Die Muslimbruderschaft hatte im Februar 2011 die ersten freien Parlaments- und Präsidentenwahlen nach dem Sturz Mubaraks klar für sich entschieden. Auch der am 3. Juli vom Militär abgesetzte Präsident Mohammed Mursi stammt aus ihren Reihen. Die Bewegung hatte wochenlang die Proteste gegen die als Staatsstreich bezeichnete Entmachtung Mursis organisiert. Nach der Räumung von zwei islamistischen Protestcamps durch Polizei und Armee vergangene Woche ist die Gewalt in Ägypten eskaliert. Bei Anschlägen, Straßenkämpfen und Polizeieinsätzen wurden seitdem mehr als 800 Menschen getötet.
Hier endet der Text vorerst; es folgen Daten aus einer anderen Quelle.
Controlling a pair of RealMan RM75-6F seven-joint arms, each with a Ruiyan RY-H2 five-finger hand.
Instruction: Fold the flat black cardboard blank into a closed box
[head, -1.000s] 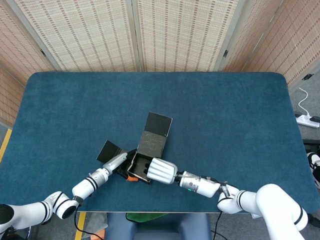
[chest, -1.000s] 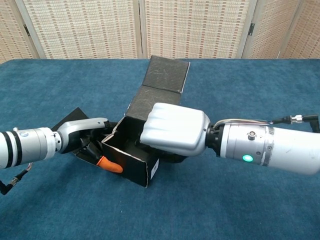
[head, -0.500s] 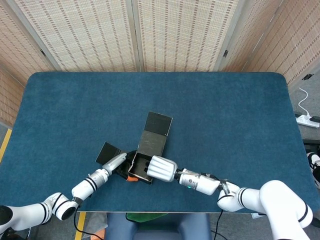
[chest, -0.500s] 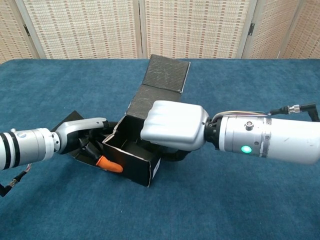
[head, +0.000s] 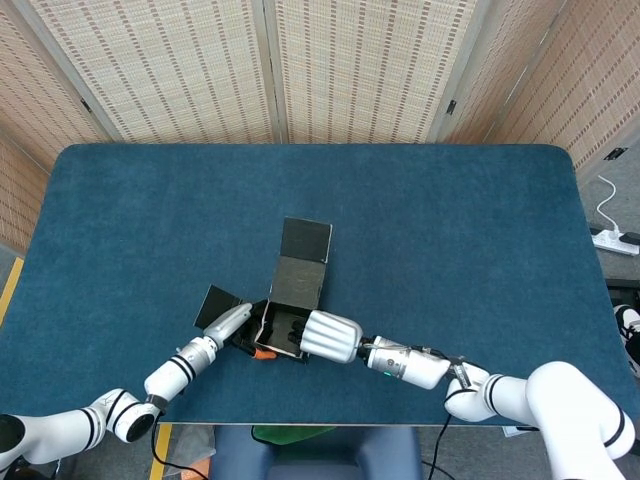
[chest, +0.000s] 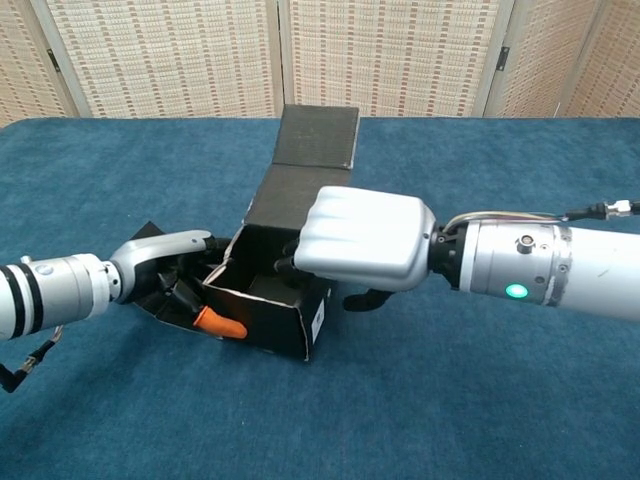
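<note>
The black cardboard box (chest: 262, 318) (head: 283, 335) stands half folded on the blue table, open at the top, its long lid flap (chest: 310, 150) (head: 302, 258) rising away toward the back. A side flap (chest: 150, 236) (head: 218, 301) lies flat to the left. My right hand (chest: 362, 240) (head: 330, 336) is against the box's right wall, its fingers curled down over the rim into the cavity. My left hand (chest: 175, 272) (head: 232, 327) holds the left wall, with an orange fingertip (chest: 220, 323) against the front panel.
Blue cloth covers the table (head: 450, 230), with woven screens behind it. A white power strip (head: 612, 238) lies on the floor past the right edge. The box sits close to the table's near edge.
The box has turned slightly and squared up; the lid flap now stands straighter toward the back. My right hand shifted right with the wall. The left hand stays at the left wall.
</note>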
Die ägyptische Staatsanwaltschaft hat die Ermittlungen gegen Mursi, der an einem unbekannten Ort festgehalten wird, ausgeweitet. Der Islamist wird jetzt auch der Beteiligung an der Tötung von Demonstranten im Dezember 2012 beschuldigt. Gleichzeitig wurde die Untersuchungshaft von Mursi um weitere 15 Tage verlängert, meldete die Website des Staatsfernsehens.

Ins Visier der Justiz in Kairo geraten ist auch Friedensnobelpreisträger Mohammed ElBaradei. Der liberale Politiker war nach der Entmachtung Mursis Vizepräsident geworden, war aber aus Protest gegen die harten Polizeieinsätze gegen Demonstranten zurückgetreten. Ein Jura-Professor habe ElBaradei deshalb wegen "Vertrauensverrat" angezeigt, meldete das Nachrichtenportal "Al-Ahram". Der Prozess werde am Kairo am 19. September beginnen. ElBaradei ist allerdings am Sonntag nach Österreich ausgereist.

Zerstörungen an einer koptischen Kirche in Minia, 250 Kilometer südlich von Kairo (Foto: AFP/Getty Images)
Zerstörungen an einer koptischen Kirche in Minia, 250 Kilometer südlich von KairoBild: AFP/Getty Images

Kopten unter Druck der Islamisten

Die Menschenrechtsorganisation Amnesty International rief die ägyptische Übergangsregierung auf, unverzüglich Maßnahmen zum Schutz der christlichen Minderheit zu ergreifen. Insbesondere die Kopten sind ins Visier militanter Islamisten geraten, da ihre Kirchenführung den Sturz Mursis unterstützt hatte. Amnesty verwies in London auf Angaben der koptischen Menschenrechtsgruppe "Maspero Youth Union", der zufolge landesweit 38 Kirchen in Brand gesteckt und weitere 23 beschädigt wurden. Zudem seien Dutzende christliche Privathäuser und Geschäfte geplündert oder angezündet worden. Rund zehn Prozent der etwa 80 Millionen Einwohner Ägyptens sind Christen. Die meisten von ihnen gehören der koptisch-orthodoxen Kirche an.